語られない物語~異界の天使たちによる異聞禄~

年齢問題

 リビングに入ってきた紫依がオーブに声をかけた。

「オーブ、どうですか?」

 紫依が二人の前に歩いてくる。
 上は白いシャツでシンプルだが黒いベストで引き締めている。紺色のショートパンツが長い脚を強調しているが、黒いタイツで肌は見えない。完璧なコーディネートに見えるがオーブが気にしていた一点が浮き彫りとなった。

 そこを朱羅がずばり指摘する。

「紫依のイメージではないな」

 紫依はおっとりとした雰囲気があり、それに合せた服となると淡い色やレースを使用したフェミニン系やガーリッシュ系のイメージになる。今着ているようなボーイッシュ系やカジュアル系の服はイメージと違う。

「変ですか?動きやすいのですが……」

 自分の着ている服を見ている紫依に対して、オーブはどこからか髪ゴムと櫛を取り出して言った。

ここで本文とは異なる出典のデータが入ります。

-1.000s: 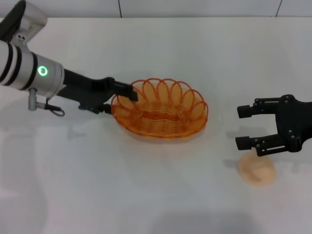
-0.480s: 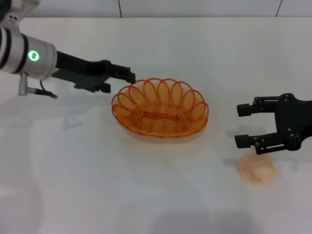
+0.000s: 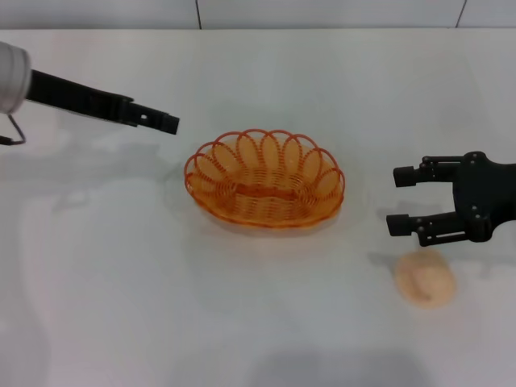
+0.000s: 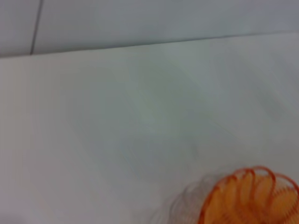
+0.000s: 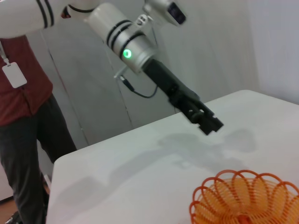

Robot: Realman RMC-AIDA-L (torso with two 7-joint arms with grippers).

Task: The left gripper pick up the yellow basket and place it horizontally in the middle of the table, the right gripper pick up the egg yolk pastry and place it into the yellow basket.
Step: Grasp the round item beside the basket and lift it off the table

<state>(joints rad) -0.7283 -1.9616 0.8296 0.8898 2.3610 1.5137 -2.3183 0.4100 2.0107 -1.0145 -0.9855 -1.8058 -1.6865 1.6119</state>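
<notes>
The black left gripper (image 3: 165, 122), its grasp unreadable, had withdrawn from the orange-yellow wire basket (image 3: 264, 179) mid-table, while the black right gripper (image 3: 401, 200) hovered wide open and empty, risking denting the soft beige pastry (image 3: 424, 277).

Yellow basket (image 3: 264, 187): oval, orange-yellow wire, looped scalloped rim, upright, long axis crosswise, near mid-bench (image 3: 242, 322), empty. Egg yolk pastry (image 3: 424, 279): small round pale beige bun, flat on bench, toward right edge, well apart from basket.
</notes>
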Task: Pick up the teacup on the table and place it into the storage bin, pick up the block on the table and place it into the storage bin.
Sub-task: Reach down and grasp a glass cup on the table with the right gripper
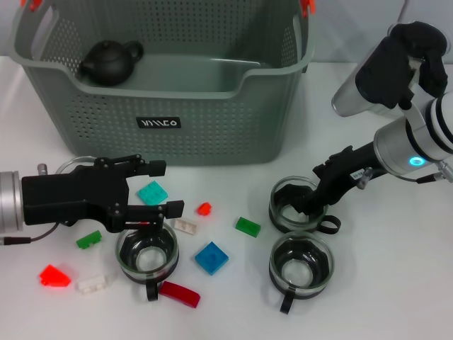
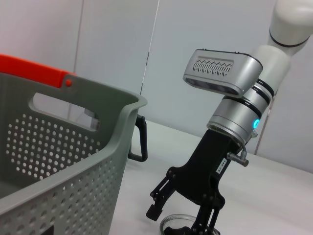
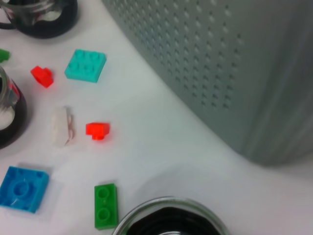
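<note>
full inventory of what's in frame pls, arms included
storage bin: 1, grey-green, back of table
teapot: 1, black, inside the bin, left corner
glass teacups: 3, clear, in front of the bin; a possible fourth is half hidden behind the left arm
blocks: 9, teal, blue, 2 green, 2 white, 2 red, 1 dark red, scattered among the teacups
left end effector: open, above the leftmost teacup
right end effector: open, at the right rear teacup's rim

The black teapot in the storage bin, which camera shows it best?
The head view: the black teapot sits whole in the storage bin, at its far left corner. The left wrist view shows only the bin's outer wall and rim; the right wrist view shows only its perforated side.
</note>
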Robot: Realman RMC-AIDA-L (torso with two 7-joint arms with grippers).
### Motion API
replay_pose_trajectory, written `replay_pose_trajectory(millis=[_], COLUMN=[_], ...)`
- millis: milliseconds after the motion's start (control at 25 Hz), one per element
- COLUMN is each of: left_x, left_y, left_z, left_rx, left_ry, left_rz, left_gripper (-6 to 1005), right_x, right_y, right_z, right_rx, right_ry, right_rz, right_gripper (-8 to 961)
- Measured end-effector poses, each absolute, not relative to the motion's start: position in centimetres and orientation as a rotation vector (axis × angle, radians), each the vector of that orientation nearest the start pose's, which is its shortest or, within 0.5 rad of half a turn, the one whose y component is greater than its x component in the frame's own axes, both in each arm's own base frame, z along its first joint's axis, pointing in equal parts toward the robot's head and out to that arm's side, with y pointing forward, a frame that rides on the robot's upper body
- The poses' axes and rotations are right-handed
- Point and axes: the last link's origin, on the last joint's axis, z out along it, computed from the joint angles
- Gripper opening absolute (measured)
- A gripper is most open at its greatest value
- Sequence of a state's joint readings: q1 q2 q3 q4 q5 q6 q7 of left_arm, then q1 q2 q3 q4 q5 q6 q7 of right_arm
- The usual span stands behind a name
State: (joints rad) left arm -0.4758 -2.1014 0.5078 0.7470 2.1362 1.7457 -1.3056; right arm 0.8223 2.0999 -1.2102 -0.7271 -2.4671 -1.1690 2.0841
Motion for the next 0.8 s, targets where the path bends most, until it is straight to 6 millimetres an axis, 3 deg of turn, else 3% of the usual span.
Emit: replay_pose_trajectory(millis=[640, 800], left_x=[-28.0, -28.0], left_y=[29.7, 29.6], left_z=[1.8, 1.8], left_rx=[-2.747, -2.747], left_ry=[-0.554, -0.555], left_rz=[-0.728, -0.727], left_gripper=[861, 861], right_x=[20.4, 20.2], right_y=[39.4, 39.1], right_z=[-6.7, -7.1], right_rx=[-2.762, -2.768], right_ry=[0.723, 0.723], right_rz=[-0.367, -0.404], right_gripper=[837, 756])
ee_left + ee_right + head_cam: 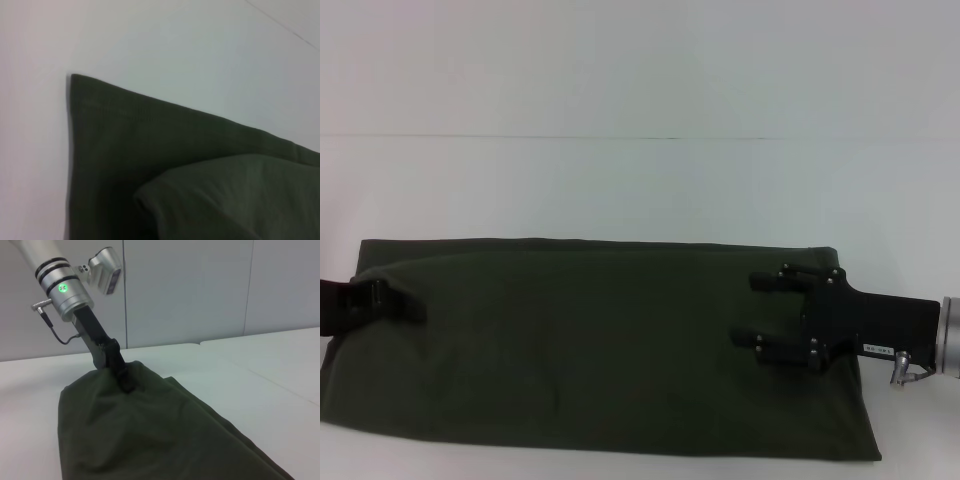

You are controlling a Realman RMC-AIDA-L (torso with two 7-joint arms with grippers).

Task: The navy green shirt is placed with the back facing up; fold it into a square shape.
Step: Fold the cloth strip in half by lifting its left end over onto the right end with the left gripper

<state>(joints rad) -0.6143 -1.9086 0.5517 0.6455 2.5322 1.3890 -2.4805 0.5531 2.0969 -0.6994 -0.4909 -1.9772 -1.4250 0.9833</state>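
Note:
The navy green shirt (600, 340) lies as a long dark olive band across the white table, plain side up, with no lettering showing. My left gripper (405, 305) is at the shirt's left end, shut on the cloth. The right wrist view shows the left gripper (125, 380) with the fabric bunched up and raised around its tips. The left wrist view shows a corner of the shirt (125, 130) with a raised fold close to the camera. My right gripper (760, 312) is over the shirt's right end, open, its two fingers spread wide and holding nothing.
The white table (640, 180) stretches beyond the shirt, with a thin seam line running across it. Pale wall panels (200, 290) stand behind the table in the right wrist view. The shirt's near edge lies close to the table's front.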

「髪型を変えたらいいよ。一つにまとめるだけでも印象が変わるから」

 オーブが紫依の髪に手を伸ばそうとしたところで朱羅が止める。

「そのままでいい。別に変なわけではない」

 朱羅の意見にオーブが手を止めて紫依を見る。

「ま、確かに。似合ってないわけじゃないからな」

 イメージとは違うが、もともとのスタイルの良さと整った顔立ちが服を着こなしている。

「では、行くか」

 朱羅が立ち上がるとオーブが制止した。

「待って。オレも出かけるから、ついでに車で送っていくよ」

「オーブは車の運転ができるのですか?」

 外見上では運転免許が取れる年齢には見えないため紫依の疑問も当然である。
そのことを自覚しているオーブは軽く笑って説明をした。

「国際免許を持っているから大丈夫。それにオレ、こう見えて朱羅より年上だぞ」

「え?」

 紫依が朱羅とオーブを交互に見ながら首を傾げる。
 大学生ぐらいの年齢にしか見えない朱羅に対して、高校生ぐらいの年齢にしか見えないオーブが年上というのは、どう見ても納得ができない。

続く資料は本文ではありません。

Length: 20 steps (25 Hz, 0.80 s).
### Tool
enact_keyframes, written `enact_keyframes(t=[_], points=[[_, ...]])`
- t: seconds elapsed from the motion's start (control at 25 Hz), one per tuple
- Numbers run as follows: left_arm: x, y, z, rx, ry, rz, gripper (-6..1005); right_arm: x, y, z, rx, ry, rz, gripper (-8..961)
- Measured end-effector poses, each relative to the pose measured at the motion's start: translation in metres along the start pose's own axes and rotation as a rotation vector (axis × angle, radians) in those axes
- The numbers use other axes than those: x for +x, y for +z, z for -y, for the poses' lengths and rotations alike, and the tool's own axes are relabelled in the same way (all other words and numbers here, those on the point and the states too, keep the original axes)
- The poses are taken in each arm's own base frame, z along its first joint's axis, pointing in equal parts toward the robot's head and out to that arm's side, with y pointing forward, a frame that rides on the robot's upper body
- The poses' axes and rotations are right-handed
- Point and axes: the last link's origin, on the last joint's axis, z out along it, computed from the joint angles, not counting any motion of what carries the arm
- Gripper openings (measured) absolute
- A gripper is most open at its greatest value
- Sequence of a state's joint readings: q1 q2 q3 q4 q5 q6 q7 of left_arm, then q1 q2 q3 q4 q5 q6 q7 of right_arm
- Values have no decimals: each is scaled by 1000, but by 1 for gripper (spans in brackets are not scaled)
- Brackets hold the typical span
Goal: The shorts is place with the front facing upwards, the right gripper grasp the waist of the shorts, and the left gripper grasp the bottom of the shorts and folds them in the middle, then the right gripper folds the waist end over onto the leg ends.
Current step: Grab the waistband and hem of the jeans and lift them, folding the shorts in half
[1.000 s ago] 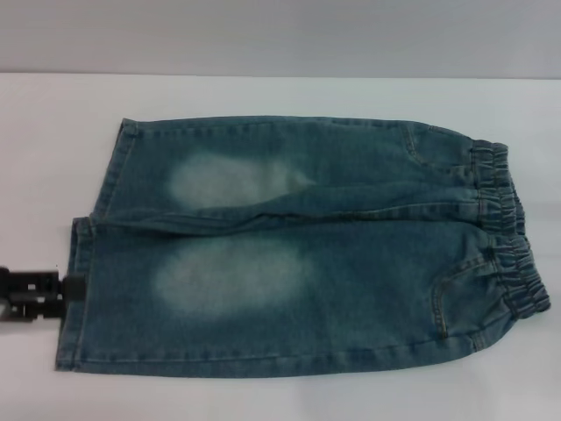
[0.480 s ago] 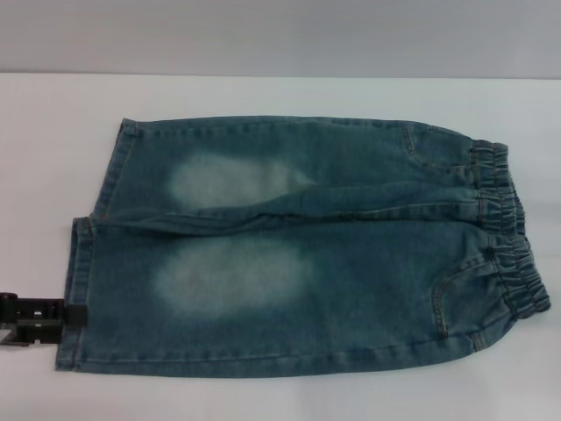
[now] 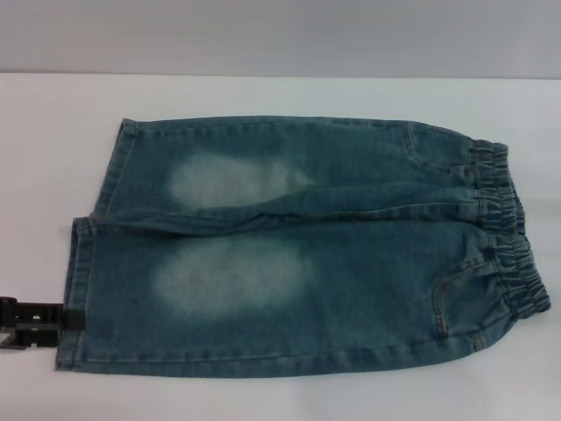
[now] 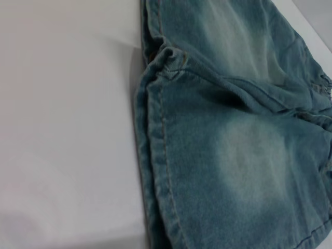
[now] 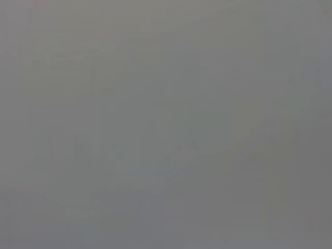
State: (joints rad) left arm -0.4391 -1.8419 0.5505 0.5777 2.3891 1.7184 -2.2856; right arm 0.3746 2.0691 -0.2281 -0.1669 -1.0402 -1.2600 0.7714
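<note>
Lying flat and front-up on the white table [image 3: 53, 132], the shorts [image 3: 298, 254] run crosswise, elastic waist [image 3: 504, 232] toward the robot's right and leg ends [image 3: 81, 289] toward its left, so each arm has its own end. The left gripper [image 3: 66, 319] touches the near hem (jaw state unclear). The right gripper is out of view.

White table [image 3: 263, 92] against grey wall [image 3: 280, 35]
</note>
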Motion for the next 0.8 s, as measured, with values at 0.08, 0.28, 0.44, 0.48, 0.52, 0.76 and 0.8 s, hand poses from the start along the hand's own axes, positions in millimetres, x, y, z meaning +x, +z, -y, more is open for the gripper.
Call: enact_keyframes(t=[0.08,0.28,0.44,0.48,0.52,0.76,0.8], points=[[0,0,0,0,1,0,814,0,1,1,4,0,-1,518],[2,2,-2,0,7,-1,814,0,2,1,6,0,-3,518],[3,2,-2,1,7,-1,814,0,2,1,8,0,-2,518],[2,2,-2,3,7,2,814,0,2,1,8,0,-2,518],[2,2,-2,3,7,4,814,0,2,1,8,0,-1,518],[2,3,-2,6,8,9,813,-1,4,0,4,-1,1,517],[2,3,-2,6,9,10,813,-1,4,0,3,0,1,517]])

 頭の上にクェッションマークを浮かべている紫依に朱羅が簡単に説明をした。

「向こうの世界のヒトはある年齢になったら体の成長が止まり、そのまま長命になる。俺達の体もその影響を受けているらしく、オーブは数年前に成長が止まった」

「では、私の体も成長が止まる可能性があるのですか?」

「ああ。いつ成長が止まるのかも分からないし、そもそも絶対に成長が止まるとも言えない。向こうの世界のヒトがこの世界に生まれ変わったという前例がないし、今は研究する余裕もないかなら」

「そうなのですね」

 話し込む二人にジャケットを羽織ったオーブが声をかける。

「じゃあ、行くか」

 歩いて車庫へと向かっている途中で朱羅がオーブに話しかけた。

「君がそんな恰好をするなんて珍しいな」

 オーブはさり気なくラインが入った薄いとび色のシャツの上に、素材感が出ている茶色のテーラードジャケットを着ている。下はグレーのシンプルなスリムパンツを合わせて上品な感じに仕上げている。

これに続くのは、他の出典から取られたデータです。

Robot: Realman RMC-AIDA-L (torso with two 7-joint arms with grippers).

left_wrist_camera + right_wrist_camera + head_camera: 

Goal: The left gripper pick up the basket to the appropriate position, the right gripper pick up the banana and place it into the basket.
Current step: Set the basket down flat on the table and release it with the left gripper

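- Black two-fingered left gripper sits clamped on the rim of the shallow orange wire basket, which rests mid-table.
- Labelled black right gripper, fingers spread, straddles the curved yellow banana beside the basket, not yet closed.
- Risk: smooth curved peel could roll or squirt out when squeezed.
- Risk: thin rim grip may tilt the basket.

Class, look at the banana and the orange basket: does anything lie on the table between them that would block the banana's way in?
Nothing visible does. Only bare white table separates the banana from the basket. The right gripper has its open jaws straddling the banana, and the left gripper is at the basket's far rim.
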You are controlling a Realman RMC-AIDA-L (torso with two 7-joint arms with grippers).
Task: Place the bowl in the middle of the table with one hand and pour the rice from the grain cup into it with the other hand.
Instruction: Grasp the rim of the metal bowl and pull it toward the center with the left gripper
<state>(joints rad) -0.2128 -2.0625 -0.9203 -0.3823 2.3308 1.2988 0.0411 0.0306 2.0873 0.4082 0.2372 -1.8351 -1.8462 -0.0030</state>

「こういう恰好じゃないと入れない、ちょっと面倒なところに行くからな」

 普段のオーブはパーカーやジーパンなどゆったりとした服を着ていることが多いため、このような正装に近い服装は珍しい。

「お似合いですよ」

「ありがとう」

 オーブが少し照れながら返事をする。

 三人は車庫に止まっていたシルバーのセダンの車に乗り込むと出発した。